= TASK TO COMPLETE =
Check each line of the data for "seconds", and copy the ones that have it.

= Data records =
□ □ □ □
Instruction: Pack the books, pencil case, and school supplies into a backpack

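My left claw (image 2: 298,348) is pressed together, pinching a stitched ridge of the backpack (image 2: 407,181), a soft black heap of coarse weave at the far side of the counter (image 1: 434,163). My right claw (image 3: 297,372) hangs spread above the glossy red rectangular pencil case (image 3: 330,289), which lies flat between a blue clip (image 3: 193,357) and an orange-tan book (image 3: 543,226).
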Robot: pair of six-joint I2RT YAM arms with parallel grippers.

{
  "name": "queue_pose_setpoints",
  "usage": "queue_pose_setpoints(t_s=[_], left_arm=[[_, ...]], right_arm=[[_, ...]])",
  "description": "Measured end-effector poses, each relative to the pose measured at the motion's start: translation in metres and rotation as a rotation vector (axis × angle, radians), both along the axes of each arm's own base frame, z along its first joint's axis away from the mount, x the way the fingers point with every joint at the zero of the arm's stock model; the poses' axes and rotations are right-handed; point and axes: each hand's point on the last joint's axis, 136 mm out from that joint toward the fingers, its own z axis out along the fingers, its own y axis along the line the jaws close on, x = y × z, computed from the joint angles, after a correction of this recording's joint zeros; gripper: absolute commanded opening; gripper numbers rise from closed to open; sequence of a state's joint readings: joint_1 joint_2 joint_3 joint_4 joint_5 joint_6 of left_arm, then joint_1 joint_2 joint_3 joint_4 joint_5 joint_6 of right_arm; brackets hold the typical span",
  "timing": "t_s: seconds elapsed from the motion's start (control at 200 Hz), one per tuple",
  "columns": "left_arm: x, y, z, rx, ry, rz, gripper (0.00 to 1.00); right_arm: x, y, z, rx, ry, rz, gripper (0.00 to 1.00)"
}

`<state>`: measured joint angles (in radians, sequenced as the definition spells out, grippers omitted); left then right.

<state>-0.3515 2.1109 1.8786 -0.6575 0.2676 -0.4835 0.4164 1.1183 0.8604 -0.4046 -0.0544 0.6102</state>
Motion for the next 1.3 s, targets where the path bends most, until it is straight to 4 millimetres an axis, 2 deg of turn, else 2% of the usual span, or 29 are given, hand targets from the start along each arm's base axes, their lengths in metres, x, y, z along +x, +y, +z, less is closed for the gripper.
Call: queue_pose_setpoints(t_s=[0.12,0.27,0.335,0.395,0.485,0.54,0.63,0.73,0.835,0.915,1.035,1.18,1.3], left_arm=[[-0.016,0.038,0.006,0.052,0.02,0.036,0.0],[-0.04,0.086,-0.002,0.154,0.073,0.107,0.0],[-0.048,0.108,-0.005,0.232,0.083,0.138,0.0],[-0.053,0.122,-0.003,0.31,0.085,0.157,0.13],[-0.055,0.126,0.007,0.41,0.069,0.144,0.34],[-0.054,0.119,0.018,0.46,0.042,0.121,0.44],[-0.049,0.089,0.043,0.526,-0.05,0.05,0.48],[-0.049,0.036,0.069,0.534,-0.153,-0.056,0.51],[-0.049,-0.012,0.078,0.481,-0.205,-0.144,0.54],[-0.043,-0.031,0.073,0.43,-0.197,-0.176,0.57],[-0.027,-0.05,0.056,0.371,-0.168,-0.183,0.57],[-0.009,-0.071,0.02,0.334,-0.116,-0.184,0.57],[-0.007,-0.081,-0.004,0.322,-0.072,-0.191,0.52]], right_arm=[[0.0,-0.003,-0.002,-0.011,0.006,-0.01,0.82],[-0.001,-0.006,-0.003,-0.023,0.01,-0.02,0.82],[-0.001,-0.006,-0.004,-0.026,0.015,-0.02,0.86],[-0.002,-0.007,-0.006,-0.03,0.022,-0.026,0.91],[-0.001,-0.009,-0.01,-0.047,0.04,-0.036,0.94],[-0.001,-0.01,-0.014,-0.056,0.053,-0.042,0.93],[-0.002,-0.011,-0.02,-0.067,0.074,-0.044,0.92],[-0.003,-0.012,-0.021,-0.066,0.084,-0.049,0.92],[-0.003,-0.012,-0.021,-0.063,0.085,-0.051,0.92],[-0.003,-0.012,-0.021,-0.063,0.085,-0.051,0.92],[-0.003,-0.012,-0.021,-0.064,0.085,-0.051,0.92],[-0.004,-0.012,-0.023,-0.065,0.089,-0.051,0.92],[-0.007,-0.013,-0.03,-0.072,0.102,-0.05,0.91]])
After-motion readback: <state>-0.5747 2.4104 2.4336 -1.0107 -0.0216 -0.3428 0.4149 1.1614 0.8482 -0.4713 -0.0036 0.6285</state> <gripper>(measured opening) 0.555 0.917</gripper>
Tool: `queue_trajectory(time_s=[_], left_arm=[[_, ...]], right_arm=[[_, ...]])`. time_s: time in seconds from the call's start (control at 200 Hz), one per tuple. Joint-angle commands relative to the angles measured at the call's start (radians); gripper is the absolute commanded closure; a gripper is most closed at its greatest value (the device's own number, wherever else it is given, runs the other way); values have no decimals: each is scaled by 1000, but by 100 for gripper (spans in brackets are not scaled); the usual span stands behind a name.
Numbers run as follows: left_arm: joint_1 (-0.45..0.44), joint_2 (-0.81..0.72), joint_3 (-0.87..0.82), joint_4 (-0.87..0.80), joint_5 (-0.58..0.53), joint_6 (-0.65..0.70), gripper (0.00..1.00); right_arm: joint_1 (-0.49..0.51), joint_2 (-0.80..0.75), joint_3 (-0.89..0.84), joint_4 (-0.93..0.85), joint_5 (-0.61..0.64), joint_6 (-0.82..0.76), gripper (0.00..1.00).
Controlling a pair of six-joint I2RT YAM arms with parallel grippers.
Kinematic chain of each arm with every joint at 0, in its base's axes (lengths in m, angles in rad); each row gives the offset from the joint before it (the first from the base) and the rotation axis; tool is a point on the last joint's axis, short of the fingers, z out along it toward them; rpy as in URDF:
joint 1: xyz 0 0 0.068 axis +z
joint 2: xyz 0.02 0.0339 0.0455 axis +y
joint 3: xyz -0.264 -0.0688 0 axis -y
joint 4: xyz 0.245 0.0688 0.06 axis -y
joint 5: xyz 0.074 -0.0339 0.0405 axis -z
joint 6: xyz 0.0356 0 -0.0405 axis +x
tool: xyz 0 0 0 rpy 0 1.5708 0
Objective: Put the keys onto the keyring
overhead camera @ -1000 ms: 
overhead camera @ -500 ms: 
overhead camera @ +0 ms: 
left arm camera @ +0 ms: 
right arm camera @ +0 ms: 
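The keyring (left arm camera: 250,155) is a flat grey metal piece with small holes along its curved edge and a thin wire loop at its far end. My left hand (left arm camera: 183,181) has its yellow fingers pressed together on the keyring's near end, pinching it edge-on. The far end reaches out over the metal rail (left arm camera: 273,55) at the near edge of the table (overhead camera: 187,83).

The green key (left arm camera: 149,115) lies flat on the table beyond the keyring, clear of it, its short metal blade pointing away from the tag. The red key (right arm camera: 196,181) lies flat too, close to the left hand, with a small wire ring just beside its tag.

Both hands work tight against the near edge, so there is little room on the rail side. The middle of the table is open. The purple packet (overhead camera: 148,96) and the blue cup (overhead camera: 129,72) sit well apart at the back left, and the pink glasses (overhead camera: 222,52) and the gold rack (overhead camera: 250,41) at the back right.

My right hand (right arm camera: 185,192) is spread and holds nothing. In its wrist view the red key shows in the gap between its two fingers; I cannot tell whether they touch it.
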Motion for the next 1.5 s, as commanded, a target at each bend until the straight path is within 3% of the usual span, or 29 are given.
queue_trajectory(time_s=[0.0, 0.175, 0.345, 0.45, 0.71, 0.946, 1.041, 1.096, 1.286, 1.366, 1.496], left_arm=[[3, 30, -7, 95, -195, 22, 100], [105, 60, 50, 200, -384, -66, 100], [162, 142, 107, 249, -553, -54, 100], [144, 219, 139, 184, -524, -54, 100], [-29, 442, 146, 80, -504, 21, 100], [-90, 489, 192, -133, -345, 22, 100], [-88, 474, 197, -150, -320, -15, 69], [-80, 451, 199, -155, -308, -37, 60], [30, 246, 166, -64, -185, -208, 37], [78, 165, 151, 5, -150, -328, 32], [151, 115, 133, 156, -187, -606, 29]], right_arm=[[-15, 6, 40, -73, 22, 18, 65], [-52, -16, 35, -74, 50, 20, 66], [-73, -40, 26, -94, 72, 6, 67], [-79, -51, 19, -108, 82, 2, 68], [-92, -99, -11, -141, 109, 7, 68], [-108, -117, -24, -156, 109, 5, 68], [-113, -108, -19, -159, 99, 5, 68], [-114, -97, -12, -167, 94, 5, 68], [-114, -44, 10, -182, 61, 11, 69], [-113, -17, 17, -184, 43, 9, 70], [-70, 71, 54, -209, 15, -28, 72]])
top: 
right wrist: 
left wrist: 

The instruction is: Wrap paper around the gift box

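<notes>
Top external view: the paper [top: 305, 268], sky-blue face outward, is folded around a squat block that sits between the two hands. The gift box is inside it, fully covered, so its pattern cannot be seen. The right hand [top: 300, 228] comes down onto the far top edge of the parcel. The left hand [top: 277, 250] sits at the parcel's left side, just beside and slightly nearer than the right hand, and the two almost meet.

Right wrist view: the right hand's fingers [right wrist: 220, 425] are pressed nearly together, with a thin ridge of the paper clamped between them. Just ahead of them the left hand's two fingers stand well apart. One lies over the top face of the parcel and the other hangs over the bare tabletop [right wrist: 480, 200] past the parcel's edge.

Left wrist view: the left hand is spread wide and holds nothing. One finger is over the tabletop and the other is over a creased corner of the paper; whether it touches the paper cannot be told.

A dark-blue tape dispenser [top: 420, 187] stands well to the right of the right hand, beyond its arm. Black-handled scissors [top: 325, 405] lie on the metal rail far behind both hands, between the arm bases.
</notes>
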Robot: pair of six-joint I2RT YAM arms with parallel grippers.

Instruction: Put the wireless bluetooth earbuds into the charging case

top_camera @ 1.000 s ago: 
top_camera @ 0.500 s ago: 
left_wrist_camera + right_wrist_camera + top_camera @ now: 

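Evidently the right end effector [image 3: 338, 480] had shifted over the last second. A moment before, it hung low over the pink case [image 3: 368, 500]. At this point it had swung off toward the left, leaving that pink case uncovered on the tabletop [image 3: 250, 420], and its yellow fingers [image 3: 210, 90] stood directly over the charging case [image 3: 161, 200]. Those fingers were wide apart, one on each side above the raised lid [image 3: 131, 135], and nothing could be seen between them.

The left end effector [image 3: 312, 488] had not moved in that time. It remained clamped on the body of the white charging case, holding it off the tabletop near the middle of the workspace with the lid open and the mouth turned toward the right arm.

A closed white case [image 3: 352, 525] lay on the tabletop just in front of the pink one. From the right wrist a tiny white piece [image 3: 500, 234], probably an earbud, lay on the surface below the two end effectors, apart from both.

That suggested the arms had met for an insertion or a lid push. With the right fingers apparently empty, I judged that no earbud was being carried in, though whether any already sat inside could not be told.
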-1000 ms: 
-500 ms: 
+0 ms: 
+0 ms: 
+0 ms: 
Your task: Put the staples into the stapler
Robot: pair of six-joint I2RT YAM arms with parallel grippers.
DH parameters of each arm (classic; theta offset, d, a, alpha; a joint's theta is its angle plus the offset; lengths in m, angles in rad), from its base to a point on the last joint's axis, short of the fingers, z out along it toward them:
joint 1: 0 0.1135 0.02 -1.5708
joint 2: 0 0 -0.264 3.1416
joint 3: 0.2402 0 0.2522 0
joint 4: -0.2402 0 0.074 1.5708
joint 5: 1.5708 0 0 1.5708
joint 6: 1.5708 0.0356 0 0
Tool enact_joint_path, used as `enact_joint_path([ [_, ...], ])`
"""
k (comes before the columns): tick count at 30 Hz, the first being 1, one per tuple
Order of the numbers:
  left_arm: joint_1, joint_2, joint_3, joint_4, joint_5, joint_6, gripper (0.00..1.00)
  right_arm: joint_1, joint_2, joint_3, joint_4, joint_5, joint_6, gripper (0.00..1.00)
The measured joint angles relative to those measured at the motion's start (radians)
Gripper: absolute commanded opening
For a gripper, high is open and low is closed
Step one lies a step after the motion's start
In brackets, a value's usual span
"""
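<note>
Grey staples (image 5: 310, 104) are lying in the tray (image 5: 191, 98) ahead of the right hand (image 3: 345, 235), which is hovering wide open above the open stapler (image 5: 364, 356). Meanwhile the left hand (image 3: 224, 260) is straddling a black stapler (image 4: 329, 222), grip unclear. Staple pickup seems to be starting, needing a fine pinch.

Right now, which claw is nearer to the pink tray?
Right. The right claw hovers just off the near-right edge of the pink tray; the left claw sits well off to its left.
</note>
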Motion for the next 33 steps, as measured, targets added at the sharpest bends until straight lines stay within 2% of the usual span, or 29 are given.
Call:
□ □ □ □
= TASK OUTPUT =
  "timing": "t_s: seconds elapsed from the motion's start (control at 200 Hz), one per tuple",
Tool: `queue_trajectory(time_s=[_], left_arm=[[_, ...]], right_arm=[[_, ...]])`. time_s: time in seconds from the call's start (control at 200 Hz), one per tuple. Joint-angle commands relative to the angles measured at the call's start (radians); gripper is the absolute commanded closure; a gripper is most closed at its greatest value (the device's own number, wherever else it is given, runs the other way); values have no decimals: each is scaled by 1000, but by 100 for gripper (spans in brackets are not scaled); the usual span stands behind a name.

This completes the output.